(TASK STATEMENT):
Within the data that follows, set down exactly the lines from the one containing "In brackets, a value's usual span" through the one containing "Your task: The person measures", both ends included.
┌─ DATA FOR THIS EXERCISE
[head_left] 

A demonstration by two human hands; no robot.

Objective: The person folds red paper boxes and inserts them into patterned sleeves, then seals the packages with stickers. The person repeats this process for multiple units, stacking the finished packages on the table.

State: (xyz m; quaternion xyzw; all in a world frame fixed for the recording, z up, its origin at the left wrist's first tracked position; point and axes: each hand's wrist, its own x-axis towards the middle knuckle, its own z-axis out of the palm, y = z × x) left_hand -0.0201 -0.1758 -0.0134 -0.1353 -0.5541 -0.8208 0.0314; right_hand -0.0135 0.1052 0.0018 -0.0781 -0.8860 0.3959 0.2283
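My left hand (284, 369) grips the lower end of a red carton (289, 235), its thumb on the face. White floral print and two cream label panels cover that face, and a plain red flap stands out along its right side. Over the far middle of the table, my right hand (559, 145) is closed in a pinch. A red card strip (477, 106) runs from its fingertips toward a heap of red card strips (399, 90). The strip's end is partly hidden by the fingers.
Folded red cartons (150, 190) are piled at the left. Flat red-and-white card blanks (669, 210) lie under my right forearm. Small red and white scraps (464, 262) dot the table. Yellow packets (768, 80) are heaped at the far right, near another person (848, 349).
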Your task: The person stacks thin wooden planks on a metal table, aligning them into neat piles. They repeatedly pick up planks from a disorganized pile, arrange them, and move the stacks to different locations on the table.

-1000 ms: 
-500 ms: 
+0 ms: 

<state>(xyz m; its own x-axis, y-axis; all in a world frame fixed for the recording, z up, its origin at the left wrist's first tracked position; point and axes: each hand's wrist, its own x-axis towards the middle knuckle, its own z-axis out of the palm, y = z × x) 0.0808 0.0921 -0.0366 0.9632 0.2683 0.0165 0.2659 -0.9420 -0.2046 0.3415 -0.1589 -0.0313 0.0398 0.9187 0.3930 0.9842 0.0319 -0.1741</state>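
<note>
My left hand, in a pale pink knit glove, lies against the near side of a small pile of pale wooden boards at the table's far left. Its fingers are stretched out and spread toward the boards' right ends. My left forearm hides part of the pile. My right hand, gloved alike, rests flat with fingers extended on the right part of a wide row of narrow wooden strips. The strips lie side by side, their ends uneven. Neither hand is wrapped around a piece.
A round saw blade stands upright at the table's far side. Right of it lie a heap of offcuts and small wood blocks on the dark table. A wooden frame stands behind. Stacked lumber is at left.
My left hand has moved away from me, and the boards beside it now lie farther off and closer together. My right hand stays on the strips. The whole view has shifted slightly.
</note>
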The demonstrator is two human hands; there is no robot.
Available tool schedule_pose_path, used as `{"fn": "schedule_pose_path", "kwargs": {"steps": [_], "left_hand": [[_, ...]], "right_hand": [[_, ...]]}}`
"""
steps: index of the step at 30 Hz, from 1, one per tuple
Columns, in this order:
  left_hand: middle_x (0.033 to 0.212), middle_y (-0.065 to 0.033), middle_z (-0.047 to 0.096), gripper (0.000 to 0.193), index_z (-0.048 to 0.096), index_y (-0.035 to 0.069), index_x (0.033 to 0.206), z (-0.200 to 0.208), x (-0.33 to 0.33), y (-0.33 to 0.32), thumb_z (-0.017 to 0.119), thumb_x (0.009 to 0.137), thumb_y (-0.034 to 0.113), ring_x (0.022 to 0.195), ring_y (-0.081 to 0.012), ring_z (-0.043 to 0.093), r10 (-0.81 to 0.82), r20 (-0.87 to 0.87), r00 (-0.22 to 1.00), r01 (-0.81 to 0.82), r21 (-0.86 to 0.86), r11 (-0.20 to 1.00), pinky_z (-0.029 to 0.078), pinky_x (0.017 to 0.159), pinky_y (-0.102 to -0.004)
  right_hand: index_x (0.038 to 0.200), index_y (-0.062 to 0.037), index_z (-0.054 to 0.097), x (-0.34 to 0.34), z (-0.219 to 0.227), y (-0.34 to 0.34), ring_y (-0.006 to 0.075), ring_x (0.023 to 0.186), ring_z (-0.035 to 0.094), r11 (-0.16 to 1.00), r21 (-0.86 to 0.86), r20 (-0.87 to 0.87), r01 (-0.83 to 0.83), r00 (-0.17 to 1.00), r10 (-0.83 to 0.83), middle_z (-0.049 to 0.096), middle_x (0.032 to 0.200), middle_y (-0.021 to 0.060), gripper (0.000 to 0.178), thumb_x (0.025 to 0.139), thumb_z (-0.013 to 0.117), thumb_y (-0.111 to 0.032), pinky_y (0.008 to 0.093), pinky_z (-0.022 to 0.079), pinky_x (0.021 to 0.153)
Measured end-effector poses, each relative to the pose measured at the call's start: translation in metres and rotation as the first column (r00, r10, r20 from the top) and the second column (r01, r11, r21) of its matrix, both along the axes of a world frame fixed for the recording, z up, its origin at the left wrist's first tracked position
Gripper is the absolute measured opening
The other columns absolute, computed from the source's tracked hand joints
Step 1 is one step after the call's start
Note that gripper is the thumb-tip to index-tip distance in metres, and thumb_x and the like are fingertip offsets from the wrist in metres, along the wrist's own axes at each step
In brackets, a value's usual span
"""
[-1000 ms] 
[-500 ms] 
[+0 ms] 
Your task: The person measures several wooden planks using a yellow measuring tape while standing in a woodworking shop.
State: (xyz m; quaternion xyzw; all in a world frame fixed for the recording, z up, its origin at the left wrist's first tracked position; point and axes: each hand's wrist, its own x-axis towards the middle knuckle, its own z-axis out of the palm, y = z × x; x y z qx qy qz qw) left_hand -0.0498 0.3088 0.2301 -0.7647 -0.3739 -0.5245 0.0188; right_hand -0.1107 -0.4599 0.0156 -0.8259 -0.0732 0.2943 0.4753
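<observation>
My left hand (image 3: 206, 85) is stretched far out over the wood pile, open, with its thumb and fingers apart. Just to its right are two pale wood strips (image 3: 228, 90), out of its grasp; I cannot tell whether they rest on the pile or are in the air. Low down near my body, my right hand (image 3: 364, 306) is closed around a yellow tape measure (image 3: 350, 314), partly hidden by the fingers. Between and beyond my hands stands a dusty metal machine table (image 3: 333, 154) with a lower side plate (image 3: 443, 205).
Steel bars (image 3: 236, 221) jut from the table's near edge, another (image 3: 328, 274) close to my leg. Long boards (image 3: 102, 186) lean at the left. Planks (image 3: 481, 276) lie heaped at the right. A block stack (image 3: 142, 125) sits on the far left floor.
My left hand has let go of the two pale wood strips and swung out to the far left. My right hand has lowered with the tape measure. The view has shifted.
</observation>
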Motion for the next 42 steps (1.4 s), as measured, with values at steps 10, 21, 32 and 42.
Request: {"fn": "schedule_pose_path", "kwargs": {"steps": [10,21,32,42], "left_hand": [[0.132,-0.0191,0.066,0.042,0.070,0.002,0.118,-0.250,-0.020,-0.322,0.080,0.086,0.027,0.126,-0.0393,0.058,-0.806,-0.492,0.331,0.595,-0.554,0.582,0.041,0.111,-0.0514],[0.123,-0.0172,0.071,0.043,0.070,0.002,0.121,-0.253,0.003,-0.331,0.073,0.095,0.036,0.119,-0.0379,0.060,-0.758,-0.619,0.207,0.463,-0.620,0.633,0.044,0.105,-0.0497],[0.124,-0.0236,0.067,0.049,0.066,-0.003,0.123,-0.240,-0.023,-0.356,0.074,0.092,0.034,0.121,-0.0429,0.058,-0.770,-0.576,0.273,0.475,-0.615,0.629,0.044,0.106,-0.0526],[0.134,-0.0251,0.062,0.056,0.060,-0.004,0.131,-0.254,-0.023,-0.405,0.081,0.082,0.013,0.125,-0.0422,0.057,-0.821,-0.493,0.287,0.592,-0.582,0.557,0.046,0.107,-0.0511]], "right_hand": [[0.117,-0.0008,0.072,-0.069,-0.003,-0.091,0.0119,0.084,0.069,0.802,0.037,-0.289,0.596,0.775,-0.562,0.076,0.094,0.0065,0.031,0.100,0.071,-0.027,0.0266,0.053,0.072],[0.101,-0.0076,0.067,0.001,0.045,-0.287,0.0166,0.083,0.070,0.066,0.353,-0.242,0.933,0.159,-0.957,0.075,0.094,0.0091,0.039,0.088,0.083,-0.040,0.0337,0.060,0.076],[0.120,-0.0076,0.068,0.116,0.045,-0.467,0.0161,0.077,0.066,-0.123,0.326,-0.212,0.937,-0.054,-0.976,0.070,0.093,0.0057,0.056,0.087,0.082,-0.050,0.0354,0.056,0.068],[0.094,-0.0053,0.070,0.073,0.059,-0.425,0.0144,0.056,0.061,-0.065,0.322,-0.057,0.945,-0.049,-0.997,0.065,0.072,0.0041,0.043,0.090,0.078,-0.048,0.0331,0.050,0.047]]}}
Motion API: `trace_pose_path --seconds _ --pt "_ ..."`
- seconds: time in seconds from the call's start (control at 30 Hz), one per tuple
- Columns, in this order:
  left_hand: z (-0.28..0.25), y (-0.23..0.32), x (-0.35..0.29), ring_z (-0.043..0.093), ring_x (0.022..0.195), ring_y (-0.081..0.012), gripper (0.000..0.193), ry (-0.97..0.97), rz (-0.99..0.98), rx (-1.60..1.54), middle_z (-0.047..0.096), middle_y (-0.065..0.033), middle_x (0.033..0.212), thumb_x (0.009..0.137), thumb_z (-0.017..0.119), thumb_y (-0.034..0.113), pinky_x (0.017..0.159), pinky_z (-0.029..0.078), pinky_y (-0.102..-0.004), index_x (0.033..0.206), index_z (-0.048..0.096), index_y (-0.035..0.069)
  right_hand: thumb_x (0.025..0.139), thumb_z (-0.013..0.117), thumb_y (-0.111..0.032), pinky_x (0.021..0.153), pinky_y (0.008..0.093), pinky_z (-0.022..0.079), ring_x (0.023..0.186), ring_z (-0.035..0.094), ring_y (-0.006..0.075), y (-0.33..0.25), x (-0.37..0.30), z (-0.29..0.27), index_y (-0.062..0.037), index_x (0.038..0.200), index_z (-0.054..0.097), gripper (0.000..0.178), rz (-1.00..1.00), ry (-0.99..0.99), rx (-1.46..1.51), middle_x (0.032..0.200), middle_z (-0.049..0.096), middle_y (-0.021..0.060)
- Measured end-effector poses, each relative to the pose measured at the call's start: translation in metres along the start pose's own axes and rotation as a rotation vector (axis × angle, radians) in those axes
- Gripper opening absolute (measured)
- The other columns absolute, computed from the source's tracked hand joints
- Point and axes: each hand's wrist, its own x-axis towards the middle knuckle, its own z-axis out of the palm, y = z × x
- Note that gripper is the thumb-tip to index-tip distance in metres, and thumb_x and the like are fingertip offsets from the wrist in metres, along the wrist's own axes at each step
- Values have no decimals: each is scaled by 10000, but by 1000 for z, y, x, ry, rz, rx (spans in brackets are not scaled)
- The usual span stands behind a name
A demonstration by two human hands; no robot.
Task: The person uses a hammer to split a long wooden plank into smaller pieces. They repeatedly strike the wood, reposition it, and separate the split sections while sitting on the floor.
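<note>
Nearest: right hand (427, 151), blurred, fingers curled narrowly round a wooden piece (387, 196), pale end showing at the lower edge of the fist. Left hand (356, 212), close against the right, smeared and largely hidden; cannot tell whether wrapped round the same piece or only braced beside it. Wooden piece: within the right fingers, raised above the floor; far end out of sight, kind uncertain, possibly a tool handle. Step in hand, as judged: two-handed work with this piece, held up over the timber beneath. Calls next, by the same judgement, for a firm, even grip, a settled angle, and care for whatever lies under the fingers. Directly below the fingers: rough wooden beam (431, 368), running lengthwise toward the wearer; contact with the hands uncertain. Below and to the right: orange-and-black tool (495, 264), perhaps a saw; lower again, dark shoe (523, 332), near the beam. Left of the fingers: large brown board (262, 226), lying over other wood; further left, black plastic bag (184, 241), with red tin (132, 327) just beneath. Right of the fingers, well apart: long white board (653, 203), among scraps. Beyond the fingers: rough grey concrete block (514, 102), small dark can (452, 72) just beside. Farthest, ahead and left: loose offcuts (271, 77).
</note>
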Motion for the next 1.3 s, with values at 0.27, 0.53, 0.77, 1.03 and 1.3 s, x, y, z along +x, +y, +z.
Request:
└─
(TASK ANSWER):
In brackets, a value's usual span
"""
[-1000 ms] 
[-500 ms] 
[+0 ms] 
Your task: The person measures several wooden planks using a yellow measuring tape while standing in a woodworking shop.

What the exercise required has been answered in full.